The potential loss of the sport is a cause of major concern in northern Europe, where Nordic combined is among the most popular of winter sports.

“Competing in the Olympics means the world to all of us,” said Marte Leinan Lund of Norway, who along with her sister, Mari, is one of the best in the world in Nordic combined. The Leinan Lund sisters (Marte is 21 and Mari is 23), moved away from home and began attending a special school in their teens that allowed them to pursue the sport with the goal of making the Olympics. “It’s also important that men and women have the same opportunities, both in sports and in general,” Marte Leinan Lund added.

A spokesman for the I.O.C. confirmed that the sports program for Milan-Cortina is on the agenda for the next executive board meeting, and that the program commission will make recommendations but “all the rest is speculation.”

Officials with Nordic combined and the leaders of FIS, skiing’s world governing body, have been told the issue for the I.O.C. is not only equality but also relevance.

Organizers are trying to limit the size of the Games while also incorporating new sports that appeal to a younger generation.
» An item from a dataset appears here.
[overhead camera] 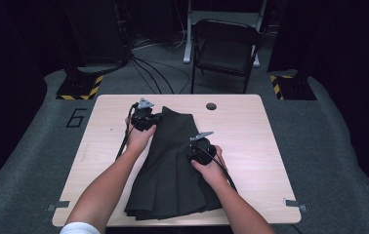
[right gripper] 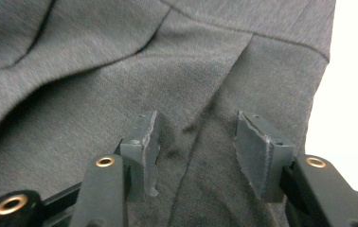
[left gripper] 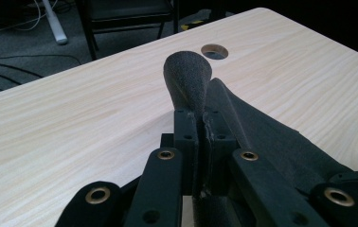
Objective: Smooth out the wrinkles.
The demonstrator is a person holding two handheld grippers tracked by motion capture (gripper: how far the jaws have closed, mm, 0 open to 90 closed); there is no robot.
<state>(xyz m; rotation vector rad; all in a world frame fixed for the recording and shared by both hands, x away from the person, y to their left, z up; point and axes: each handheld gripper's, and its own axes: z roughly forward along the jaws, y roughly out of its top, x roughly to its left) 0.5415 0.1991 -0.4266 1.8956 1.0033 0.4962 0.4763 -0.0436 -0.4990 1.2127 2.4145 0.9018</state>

The breakout star of last winter’s Beijing Games was Eileen Gu, the freestyle skier who won gold medals in big air and halfpipe and a silver in slopestyle, events that did not exist a decade ago. Big air for skiing was added just this year.
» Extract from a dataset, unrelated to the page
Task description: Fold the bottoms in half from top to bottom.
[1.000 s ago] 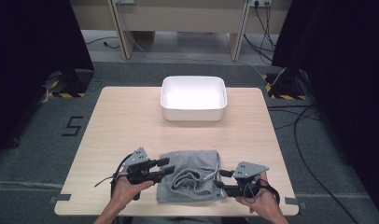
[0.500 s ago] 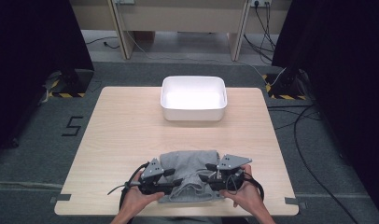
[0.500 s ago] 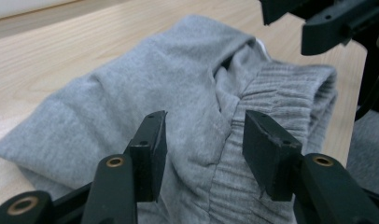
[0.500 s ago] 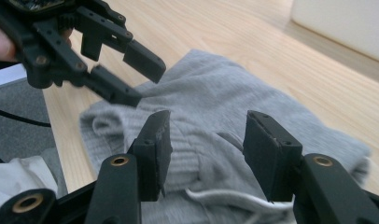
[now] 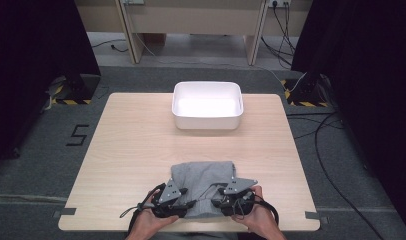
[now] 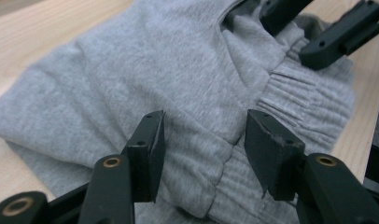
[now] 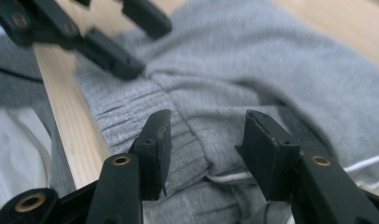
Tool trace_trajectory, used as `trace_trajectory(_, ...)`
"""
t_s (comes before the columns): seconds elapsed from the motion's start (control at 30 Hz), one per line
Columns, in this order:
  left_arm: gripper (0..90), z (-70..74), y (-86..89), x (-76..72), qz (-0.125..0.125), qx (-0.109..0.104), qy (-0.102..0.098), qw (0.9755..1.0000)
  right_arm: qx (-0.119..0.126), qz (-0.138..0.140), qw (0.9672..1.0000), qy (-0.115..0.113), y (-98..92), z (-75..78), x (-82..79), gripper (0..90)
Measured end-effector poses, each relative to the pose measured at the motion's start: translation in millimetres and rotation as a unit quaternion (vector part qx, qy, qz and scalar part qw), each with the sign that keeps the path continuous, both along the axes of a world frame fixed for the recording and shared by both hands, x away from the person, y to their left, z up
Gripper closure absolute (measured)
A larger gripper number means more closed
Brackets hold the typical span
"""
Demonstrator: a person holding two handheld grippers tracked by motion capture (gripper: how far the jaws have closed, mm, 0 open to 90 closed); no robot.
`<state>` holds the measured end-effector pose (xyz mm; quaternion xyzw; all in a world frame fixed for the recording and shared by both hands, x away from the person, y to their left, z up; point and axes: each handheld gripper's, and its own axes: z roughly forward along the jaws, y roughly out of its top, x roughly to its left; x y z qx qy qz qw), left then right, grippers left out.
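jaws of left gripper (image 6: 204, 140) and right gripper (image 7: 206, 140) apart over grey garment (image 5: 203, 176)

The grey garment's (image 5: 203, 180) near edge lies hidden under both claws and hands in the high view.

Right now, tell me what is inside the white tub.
The white tub shows a bare white floor, nothing lying in it. Its near wall covers a strip of the floor behind it, so that strip cannot be checked.

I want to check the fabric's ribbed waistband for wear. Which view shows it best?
The left gripper view: the ribbed waistband is sharp and close on the grey garment. The right gripper view shows it nearer but blurrier; from the high view the ribbing is too small to tell.
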<state>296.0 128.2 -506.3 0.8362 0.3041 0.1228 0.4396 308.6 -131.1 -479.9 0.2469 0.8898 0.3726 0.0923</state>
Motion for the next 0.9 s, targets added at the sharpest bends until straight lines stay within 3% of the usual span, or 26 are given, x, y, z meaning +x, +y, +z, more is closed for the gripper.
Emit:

Also, while I.O.C. officials acknowledge that Nordic combined has established major women’s competitions, officials with Nordic combined say there is concern that the countries that participate and excel include the usual list of the Winter Olympic stalwarts, and there is little potential for top competitors from South America, Africa or Asian countries besides Japan.

A century ago, when cross-country skiing and ski jumping were essentially the only kinds of skiing that existed, a combined event crowned the world’s greatest skier. The initial Olympics included just 16 events in nine sports. There are now more than 100 events in 15 sports. With the advent of Alpine skiing and freestyle, to say nothing of snowboarding, Nordic combined no longer defines a king (or queen) of the mountain.

Skiing officials and athletes say the criticisms of the sport are tantamount to moving the goal posts. I.O.C. officials told the sport it needed to strive for gender equality and establish a women’s competition. Its leaders did that, and they see the growing participation of girls and women as key to broadening the sport’s appeal.

They are promising to cut back on 15 slots for men and to hold a women’s competition Olympic competition with 30 athletes, which will only add 15 people overall to the Games from their sport.

However, leaders of the sport worry that the I.O.C. will keep its numbers down and eliminate the gender inequity problem by getting rid of Nordic combined altogether.

“We are afraid,” said Horst Huttel, the director of Nordic events for Germany.

Nick Hendrickson, the team director for the U.S. Nordic combined team, said he has seen this circumstance before, but with a far different outcome. His sister, Sarah, was in the first group of women’s ski jumpers. She competed in the Olympics in 2014 and 2018.

Once women’s ski jumping got the green light for Olympic inclusion, funding for the sport increased and the level of competition took off, as 13-year-old girls looked at it a viable route to fulfilling their Olympic dreams.

“It’s a bit of the chicken or the egg,” Hendrickson said. “Women’s Nordic combined has come a very long way. The next step is being allowed to keep it going by being in the Olympics. That’s what is going to push the level of the sport.”

Without Olympic inclusion though, there may be no sport at all.